I lost my corporate marketing job at the beginning of quarantine. There is always grief and fear around losing a job, but this one felt particularly painful. It wasn’t just a matter of poor performance or budget cuts; it was a product of an economy that is fundamentally fragile and volatile for all but the few at the top. My deepest grief came from seeing all the capitalist notions of just go to college, just get a degree, just network and hustle and grind laid bare in the face of the reality that our economy could not handle even two weeks of people staying home and not participating in constant consumption.

But as the weeks went on after filing for unemployment, as my bank account steadily went down, as one week turned into nine weeks of waiting for unemployment benefits, that individual grief and anxiety turned into a deep sense of collective political abandonment. As the news came out about corporations getting bailouts while we’re trying to stretch our last $20 until unemployment finally comes through, as millions of families nationwide faced worsening food insecurities, and with a gaping hole in leadership handling the pandemic, the only reasonable conclusion I could come to is that the government is not for the people at all.

Before this season of Covid, perhaps we did not have a collective movement against this increasingly oligarchic government because we didn’t believe we could ever be touched by the oppression it creates. We have believed if we have any measure of financial stability right now, then we’ll be fine forever. We have been teased into thinking we’re always just a few investments and seminars away from being millionaires. Sometimes we truly think our privileges make us impervious, and other times we think it’s unfair to acknowledge our own hardships when there are others who are suffering in arguably deeper ways. 
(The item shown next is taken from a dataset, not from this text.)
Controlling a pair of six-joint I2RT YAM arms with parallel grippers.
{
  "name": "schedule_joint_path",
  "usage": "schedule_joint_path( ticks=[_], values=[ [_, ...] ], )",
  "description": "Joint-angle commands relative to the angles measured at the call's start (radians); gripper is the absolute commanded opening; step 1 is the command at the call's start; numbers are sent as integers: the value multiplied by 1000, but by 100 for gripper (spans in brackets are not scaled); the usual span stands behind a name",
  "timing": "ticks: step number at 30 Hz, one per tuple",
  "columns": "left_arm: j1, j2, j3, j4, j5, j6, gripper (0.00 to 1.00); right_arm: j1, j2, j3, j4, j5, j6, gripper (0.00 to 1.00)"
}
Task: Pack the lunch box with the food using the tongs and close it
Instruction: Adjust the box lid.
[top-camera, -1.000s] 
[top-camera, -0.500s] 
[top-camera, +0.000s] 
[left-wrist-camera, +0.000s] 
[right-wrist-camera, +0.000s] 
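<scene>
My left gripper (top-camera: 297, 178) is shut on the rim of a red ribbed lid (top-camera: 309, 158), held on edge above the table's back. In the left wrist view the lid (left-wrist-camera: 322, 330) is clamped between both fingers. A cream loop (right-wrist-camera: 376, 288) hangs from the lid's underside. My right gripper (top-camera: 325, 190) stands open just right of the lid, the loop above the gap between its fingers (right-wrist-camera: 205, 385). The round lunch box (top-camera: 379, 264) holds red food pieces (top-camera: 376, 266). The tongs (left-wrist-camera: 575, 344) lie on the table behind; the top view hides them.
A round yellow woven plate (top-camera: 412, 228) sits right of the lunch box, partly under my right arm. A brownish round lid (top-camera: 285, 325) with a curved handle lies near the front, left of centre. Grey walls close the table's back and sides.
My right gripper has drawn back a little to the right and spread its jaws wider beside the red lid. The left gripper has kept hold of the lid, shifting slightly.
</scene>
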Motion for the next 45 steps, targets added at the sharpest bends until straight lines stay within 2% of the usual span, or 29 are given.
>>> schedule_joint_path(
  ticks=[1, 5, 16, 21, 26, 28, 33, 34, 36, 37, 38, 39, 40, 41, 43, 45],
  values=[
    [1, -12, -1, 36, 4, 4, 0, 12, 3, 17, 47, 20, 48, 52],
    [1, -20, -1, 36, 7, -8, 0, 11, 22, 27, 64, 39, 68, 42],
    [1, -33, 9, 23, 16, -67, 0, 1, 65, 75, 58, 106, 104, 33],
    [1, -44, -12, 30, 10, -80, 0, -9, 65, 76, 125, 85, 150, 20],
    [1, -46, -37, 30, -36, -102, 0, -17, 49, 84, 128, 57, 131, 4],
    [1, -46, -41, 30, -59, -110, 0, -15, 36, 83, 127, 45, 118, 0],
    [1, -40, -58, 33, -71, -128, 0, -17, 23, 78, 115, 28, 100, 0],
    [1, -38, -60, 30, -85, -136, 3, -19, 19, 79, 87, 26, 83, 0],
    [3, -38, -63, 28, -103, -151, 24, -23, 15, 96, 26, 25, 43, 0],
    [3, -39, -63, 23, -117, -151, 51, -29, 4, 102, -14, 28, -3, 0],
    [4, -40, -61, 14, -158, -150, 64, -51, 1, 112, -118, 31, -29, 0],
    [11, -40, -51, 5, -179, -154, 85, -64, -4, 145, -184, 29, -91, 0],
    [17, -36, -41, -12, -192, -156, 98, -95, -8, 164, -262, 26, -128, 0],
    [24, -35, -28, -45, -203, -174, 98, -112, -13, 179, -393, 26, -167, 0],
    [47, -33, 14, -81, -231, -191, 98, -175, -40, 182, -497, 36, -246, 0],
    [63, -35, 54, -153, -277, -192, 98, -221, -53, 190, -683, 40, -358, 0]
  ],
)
But except for the one-percenters, the virus and economic shutdown hurts everyone. And every day throughout the height of quarantine I complained that I could not be out protesting in the streets over this level of governmental abandonment. The social upheaval was overwhelming – at any other time people would be taking to the streets – but the most socially conscious thing we could do was stay at home, bake our bread, and watch TV. My frustration filled me with rage.

Then the news about George Floyd’s murder came out. 

In our collective conscience we decided that the risk of continuing to live under this callous government and brutalizing police force was greater than the risk of contracting Covid. With society in such shambles we determined that revolution was worth the risk. 

Activism involving direct action is only one part of political organizing. Much of the work is done quietly, underground, on the ground. I knew direct action was a vital strategy, but it’s taken me a few years to feel prepared to engage in it. I’ve researched, read books, and attended trainings. I’ve asked a billion questions and worked to understand the real impact of actions like marches, blockades, and sit-ins. I’ve scrapped my religious, social, and political beliefs and built them back up. I fell in love with liberation theology and the way spirituality could create a narrative framework to sustain the pursuit of justice. I debated about violence and non-violence, learned what turning the other cheek really meant, and I rejected the peace-and-love hippie approaches and came to revere the Black Panthers and others who fought to take their birthright freedom by any means necessary. 

I knew about community policing. I knew not to call the police on Black people. I knew about police brutality, I’d witnessed friends getting racially profiled by the police and I’d heard their stories of terror over traffic stops. I knew how to pull over and record when I saw someone getting pulled over. I’d taken classes on de-escalation strategies so I could be equipped to step into situations without calling the cops. 

But on a deep level I still believed the police would help me and protect me. I believed with absolute certainty that my white skin would always protect me from cops and anyone who disagreed was a right-wing conspiracy theorist bent on invalidating the experiences of Black and Brown people. 

But when I took to the streets, my preparations were put to the test, and my beliefs were violently turned upside down. 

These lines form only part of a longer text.